* [Your instructions]
Would you filter the listing below so that only lines with the word "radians" remain?

-------- Recorded information --------

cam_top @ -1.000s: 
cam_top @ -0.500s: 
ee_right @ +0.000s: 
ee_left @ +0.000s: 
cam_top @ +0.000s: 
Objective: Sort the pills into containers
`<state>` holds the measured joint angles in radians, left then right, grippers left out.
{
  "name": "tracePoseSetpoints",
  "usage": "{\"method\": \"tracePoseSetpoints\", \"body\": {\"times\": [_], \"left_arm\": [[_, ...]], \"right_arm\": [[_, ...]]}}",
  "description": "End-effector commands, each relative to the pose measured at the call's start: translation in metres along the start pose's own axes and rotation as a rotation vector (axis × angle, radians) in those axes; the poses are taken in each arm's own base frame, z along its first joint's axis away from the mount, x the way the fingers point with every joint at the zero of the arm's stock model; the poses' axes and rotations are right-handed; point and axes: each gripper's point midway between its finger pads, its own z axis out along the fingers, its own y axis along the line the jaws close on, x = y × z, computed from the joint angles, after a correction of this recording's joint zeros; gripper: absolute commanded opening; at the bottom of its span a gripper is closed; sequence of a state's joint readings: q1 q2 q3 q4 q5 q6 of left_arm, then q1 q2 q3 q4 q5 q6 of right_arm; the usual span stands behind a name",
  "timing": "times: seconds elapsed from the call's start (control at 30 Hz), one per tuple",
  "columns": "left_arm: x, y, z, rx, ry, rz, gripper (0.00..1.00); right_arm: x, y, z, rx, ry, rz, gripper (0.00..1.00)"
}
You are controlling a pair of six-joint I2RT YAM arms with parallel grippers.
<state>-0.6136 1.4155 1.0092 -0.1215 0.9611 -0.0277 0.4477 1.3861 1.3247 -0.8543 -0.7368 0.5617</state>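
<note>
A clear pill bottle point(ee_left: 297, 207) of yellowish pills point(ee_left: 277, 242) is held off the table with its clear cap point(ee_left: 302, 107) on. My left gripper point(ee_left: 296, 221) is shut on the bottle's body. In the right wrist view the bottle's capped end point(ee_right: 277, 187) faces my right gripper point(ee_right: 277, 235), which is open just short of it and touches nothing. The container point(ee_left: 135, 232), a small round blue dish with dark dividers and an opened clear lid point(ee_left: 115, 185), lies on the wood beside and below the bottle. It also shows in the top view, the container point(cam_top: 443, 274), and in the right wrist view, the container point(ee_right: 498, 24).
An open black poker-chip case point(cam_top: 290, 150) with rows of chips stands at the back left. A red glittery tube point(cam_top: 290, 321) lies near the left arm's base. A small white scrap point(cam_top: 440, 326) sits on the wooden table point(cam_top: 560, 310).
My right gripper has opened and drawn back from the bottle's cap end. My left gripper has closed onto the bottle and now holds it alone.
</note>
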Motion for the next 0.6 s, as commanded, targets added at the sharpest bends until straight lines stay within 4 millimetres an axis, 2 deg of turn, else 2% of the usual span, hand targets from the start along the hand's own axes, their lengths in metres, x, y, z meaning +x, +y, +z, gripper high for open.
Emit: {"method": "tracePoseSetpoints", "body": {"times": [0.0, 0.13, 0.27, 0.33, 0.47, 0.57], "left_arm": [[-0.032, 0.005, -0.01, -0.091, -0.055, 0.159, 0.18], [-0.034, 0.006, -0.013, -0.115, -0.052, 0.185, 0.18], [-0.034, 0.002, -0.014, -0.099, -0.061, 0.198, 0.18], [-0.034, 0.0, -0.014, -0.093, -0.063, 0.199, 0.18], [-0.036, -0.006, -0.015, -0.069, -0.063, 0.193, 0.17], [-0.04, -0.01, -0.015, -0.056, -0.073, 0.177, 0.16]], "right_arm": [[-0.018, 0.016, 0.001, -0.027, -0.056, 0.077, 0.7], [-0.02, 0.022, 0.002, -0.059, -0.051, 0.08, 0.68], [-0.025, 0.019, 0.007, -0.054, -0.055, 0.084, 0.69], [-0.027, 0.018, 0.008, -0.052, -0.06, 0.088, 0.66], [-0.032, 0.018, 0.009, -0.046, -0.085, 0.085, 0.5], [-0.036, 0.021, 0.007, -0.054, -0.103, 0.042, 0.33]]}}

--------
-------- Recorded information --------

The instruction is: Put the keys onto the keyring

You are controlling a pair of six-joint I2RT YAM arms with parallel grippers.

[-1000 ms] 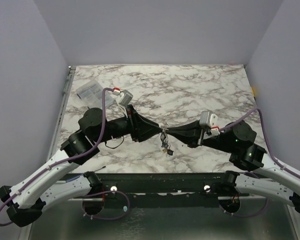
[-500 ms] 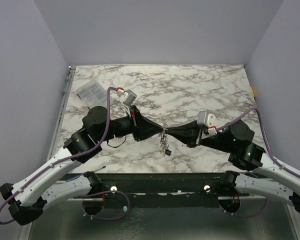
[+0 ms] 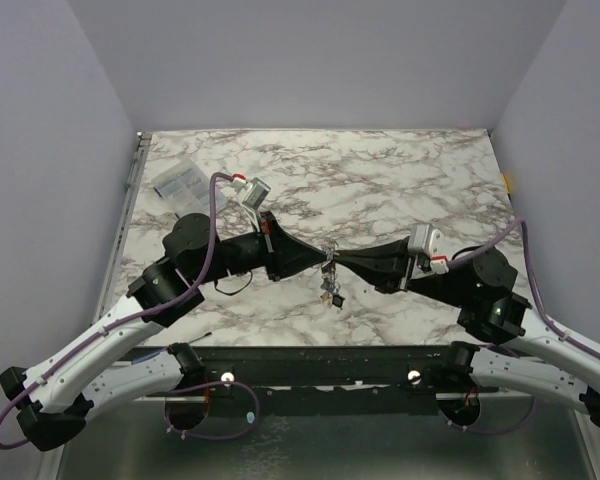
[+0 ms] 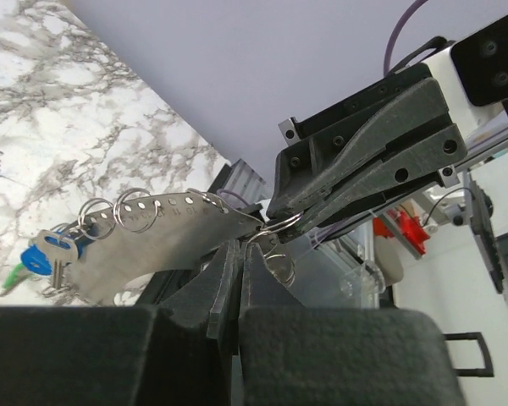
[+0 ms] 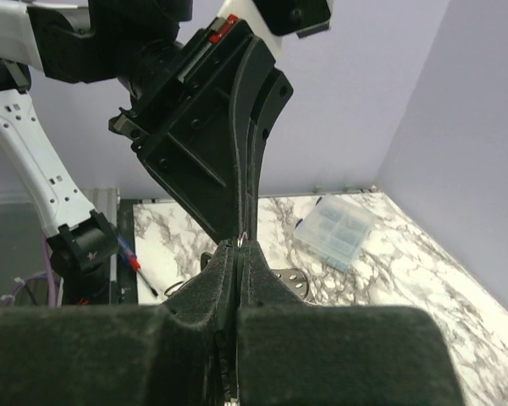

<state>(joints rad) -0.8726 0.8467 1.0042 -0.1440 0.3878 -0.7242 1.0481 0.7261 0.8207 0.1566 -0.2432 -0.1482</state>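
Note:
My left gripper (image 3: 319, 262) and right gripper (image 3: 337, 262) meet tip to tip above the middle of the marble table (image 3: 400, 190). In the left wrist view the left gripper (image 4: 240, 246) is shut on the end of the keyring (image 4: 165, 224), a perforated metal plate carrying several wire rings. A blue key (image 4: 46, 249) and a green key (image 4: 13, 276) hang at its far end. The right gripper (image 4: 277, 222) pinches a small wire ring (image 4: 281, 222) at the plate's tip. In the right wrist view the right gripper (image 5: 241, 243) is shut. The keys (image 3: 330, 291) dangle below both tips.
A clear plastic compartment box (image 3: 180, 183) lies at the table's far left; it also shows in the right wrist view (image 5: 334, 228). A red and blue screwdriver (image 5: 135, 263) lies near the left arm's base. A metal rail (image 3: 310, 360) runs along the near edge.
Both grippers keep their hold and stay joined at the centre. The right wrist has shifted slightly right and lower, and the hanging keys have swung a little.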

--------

* [Reply to the task]
`<state>` holds the measured joint angles in radians, left then right, grippers left out.
  "description": "End-effector commands, each relative to the pose measured at the call's start: translation in metres along the start pose's own axes and rotation as a rotation vector (axis × angle, radians) in those axes; the poses are taken in each arm's own base frame, z along its first joint's axis away from the mount, x the way the fingers point with every joint at the zero of the arm's stock model; the poses' axes and rotations are right-handed; point and axes: each gripper's point midway between its finger pads, its own z axis out along the fingers, its own y axis along the line the jaws close on, x = y × z, computed from the joint angles, after a correction of this recording's joint zeros; gripper: absolute commanded opening; at the bottom of its span a gripper is closed; sequence of a state's joint readings: q1 q2 q3 q4 q5 q6 of left_arm, then q1 q2 q3 q4 q5 q6 of right_arm; the usual span stands behind a name",

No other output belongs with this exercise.